Maleficent - Vintage Maleficent Tee - Sleeping Beauty - Vintage Disney Parks buy Tee - Women's Disney Top - Women's Clothing - Purple Top - Film
Maleficent tee
Vintage Disney Parks tee Sleeping Beauty Maleficent
Sporty mesh style; white dots to create a.
Maleficent tee.
Vintage Disney Parks tee, Sleeping Beauty, Maleficent.
Sporty mesh style; white dots to create a mesh look; not actual holes.
Fitted, curved for a female's body.
Purple and white, featuring the year of Disney's theatrical debut of Sleeping Beauty on back.
A soft, thin well-worn true vintage tee; perfect for comfort.
A quality tee still maintaining it's shape and color.
Clean.
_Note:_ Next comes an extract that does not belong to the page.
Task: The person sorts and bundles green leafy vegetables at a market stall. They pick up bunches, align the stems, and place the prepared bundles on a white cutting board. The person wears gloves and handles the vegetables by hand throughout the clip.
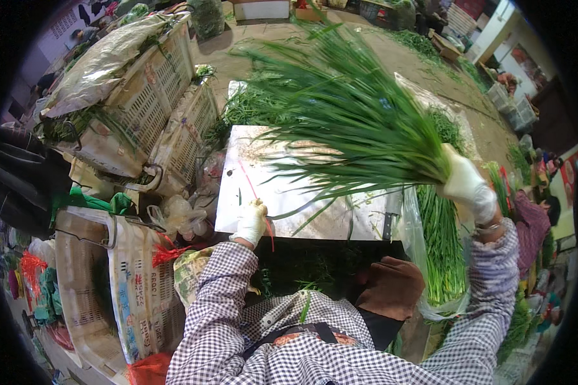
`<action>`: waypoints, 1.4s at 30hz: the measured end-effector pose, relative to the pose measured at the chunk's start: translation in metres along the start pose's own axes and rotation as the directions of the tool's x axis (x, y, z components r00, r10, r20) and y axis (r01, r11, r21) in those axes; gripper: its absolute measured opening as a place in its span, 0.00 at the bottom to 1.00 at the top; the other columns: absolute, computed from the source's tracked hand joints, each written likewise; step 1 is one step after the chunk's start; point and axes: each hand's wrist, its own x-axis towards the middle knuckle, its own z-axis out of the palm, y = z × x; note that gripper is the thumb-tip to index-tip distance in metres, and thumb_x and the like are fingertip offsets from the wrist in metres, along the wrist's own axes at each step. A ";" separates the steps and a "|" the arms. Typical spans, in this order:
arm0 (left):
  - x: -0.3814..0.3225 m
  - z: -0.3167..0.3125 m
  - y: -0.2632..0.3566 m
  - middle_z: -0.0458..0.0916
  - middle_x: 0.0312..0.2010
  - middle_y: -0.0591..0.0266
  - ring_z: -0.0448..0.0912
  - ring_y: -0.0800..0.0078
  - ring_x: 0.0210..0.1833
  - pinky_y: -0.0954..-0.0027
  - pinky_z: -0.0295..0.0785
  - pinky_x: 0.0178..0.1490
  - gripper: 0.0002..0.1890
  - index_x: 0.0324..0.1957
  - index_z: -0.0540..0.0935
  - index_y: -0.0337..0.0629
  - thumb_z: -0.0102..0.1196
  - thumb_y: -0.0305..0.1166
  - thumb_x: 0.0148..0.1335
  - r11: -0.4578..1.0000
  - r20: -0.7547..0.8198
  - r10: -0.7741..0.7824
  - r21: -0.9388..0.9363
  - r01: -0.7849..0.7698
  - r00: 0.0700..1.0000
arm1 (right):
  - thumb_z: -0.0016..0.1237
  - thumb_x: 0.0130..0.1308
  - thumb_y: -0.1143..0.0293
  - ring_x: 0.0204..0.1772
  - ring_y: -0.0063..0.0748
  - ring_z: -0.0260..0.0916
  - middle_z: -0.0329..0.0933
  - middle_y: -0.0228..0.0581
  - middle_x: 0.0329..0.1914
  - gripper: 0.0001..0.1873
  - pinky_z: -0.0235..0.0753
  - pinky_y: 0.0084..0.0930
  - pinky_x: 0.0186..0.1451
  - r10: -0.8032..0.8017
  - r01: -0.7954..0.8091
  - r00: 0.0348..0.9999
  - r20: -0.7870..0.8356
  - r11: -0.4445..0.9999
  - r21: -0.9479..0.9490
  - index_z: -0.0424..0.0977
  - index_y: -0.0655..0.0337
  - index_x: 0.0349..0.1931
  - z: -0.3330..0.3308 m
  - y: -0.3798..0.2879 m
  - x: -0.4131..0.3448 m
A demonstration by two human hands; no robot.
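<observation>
My right hand, in a white glove, grips the pale ends of a large bunch of long green leafy stalks, perhaps garlic chives. The leaves fan out to the left above a white board and look blurred. My left hand, also gloved in white, is closed on a thin red tie at the board's left front edge. One end of the tie points up and away, the other hangs below my fist. A knife with a black handle lies at the board's right edge, its blade partly hidden.
More green stalks lie in clear plastic right of the board. Stacked plastic crates with greens stand at the left back, an open crate at the near left. Red netting hangs beside it. Another person's purple sleeve shows far right.
</observation>
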 end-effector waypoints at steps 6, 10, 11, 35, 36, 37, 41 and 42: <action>-0.004 0.007 0.007 0.81 0.36 0.49 0.79 0.50 0.43 0.59 0.75 0.46 0.14 0.37 0.82 0.40 0.67 0.26 0.46 0.889 0.174 -0.287 -0.317 0.329 0.942 | 0.52 0.49 0.76 0.48 0.52 0.79 0.78 0.59 0.48 0.37 0.80 0.36 0.52 0.020 0.018 0.983 0.182 0.978 -0.206 0.63 0.68 0.64 0.121 -0.006 0.101; -0.006 0.001 0.008 0.79 0.35 0.46 0.78 0.46 0.42 0.56 0.74 0.47 0.06 0.33 0.80 0.36 0.58 0.22 0.50 0.997 -0.008 -0.004 -0.081 0.004 1.000 | 0.50 0.61 0.68 0.51 0.53 0.79 0.80 0.59 0.45 0.14 0.78 0.42 0.51 0.128 -0.016 0.968 0.217 0.891 -0.454 0.76 0.64 0.46 0.164 0.018 0.157; -0.006 0.000 0.008 0.78 0.37 0.47 0.77 0.47 0.46 0.56 0.73 0.50 0.06 0.32 0.78 0.36 0.57 0.20 0.50 0.997 -0.009 -0.013 -0.074 0.012 1.000 | 0.47 0.63 0.69 0.51 0.53 0.79 0.80 0.58 0.45 0.13 0.78 0.42 0.50 0.196 -0.101 0.967 0.161 0.878 -0.467 0.75 0.64 0.46 0.168 0.027 0.166; 0.163 0.090 0.178 0.79 0.50 0.43 0.79 0.51 0.51 0.55 0.75 0.54 0.24 0.51 0.81 0.42 0.56 0.49 0.62 0.987 0.303 -0.158 0.056 0.148 0.940 | 0.58 0.55 0.73 0.52 0.56 0.79 0.79 0.58 0.48 0.29 0.77 0.42 0.57 0.206 -0.275 0.950 -0.233 0.907 -0.320 0.65 0.65 0.57 0.031 0.022 0.178; 0.169 0.105 0.183 0.79 0.50 0.43 0.79 0.51 0.51 0.56 0.74 0.55 0.25 0.49 0.82 0.39 0.59 0.50 0.59 0.985 0.181 -0.168 0.067 0.158 0.969 | 0.60 0.54 0.72 0.51 0.57 0.79 0.79 0.58 0.47 0.29 0.78 0.43 0.54 0.172 -0.233 0.959 -0.225 0.931 -0.282 0.66 0.65 0.56 0.032 0.021 0.178; 0.178 0.117 0.185 0.80 0.49 0.43 0.79 0.51 0.51 0.56 0.74 0.55 0.25 0.48 0.82 0.38 0.61 0.49 0.58 0.980 0.279 -0.200 0.073 0.187 0.939 | 0.60 0.54 0.71 0.51 0.57 0.79 0.79 0.59 0.47 0.28 0.78 0.43 0.52 0.162 -0.227 0.960 -0.227 0.927 -0.298 0.66 0.65 0.55 0.031 0.022 0.176; 0.187 0.138 0.185 0.82 0.46 0.47 0.78 0.52 0.54 0.56 0.74 0.55 0.17 0.44 0.84 0.43 0.60 0.40 0.55 0.969 0.352 -0.242 0.031 0.246 0.904 | 0.59 0.57 0.72 0.50 0.57 0.79 0.80 0.58 0.46 0.24 0.78 0.45 0.51 0.133 -0.184 0.971 -0.201 0.947 -0.265 0.68 0.63 0.53 0.032 0.027 0.171; 0.188 0.135 0.187 0.82 0.44 0.48 0.78 0.52 0.54 0.56 0.74 0.54 0.15 0.44 0.84 0.44 0.60 0.37 0.55 0.964 0.363 -0.253 0.019 0.264 0.897 | 0.58 0.57 0.72 0.50 0.57 0.79 0.80 0.57 0.46 0.23 0.78 0.45 0.51 0.134 -0.183 0.971 -0.198 0.949 -0.258 0.69 0.63 0.53 0.033 0.028 0.171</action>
No issues. ready to wear.
'Disney Parks' tag states Medium, and the measurements are:
25 1/4 inches long (top of collar to bottom),
16 1/2 inches across chest (armpit seam to armpit seam).
https://www.etsy.com/shop/HighHeeledVintage
Sleeping Beauty is a 1959 American animated musical fantasy film produced by Walt Disney based on Sleeping Beauty by Charles Perrault. The 16th Disney animated feature film, it was released to theaters on January 29, 1959, by Buena Vista Distribution. It features the voices of Mary Costa, Eleanor Audley, Verna Felton, Barbara Luddy, Barbara Jo Allen, Bill Shirley, Taylor Holmes, and Bill Thompson.
The film was directed by Les Clark, Eric Larson, and Wolfgang Reitherman, buy under the supervision of Clyde Geronimi, with additional story work by Joe Rinaldi, Winston Hibler, Bill Peet, Ted Sears, Ralph Wright, and Milt Banta. The film's musical score and songs, featuring the work of the Graunke Symphony Orchestra under the direction of George Bruns, are arrangements or adaptations of numbers from the 1890 Sleeping Beauty ballet by Pyotr Ilyich Tchaikovsky.
Sleeping Beauty was the first animated film to be photographed in the Super Technirama 70 widescreen process, as well as the second full-length animated feature film to be filmed in anamorphic widescreen, following Disney's Lady and the Tramp four years earlier. The film was presented in Super Technirama 70 and 6-channel stereophonic sound in the first-run engagements.
In 2019, the film was selected for preservation in the United States National Film Registry by the Library of Congress as being "culturally, historically, or aesthetically significant".[4][5]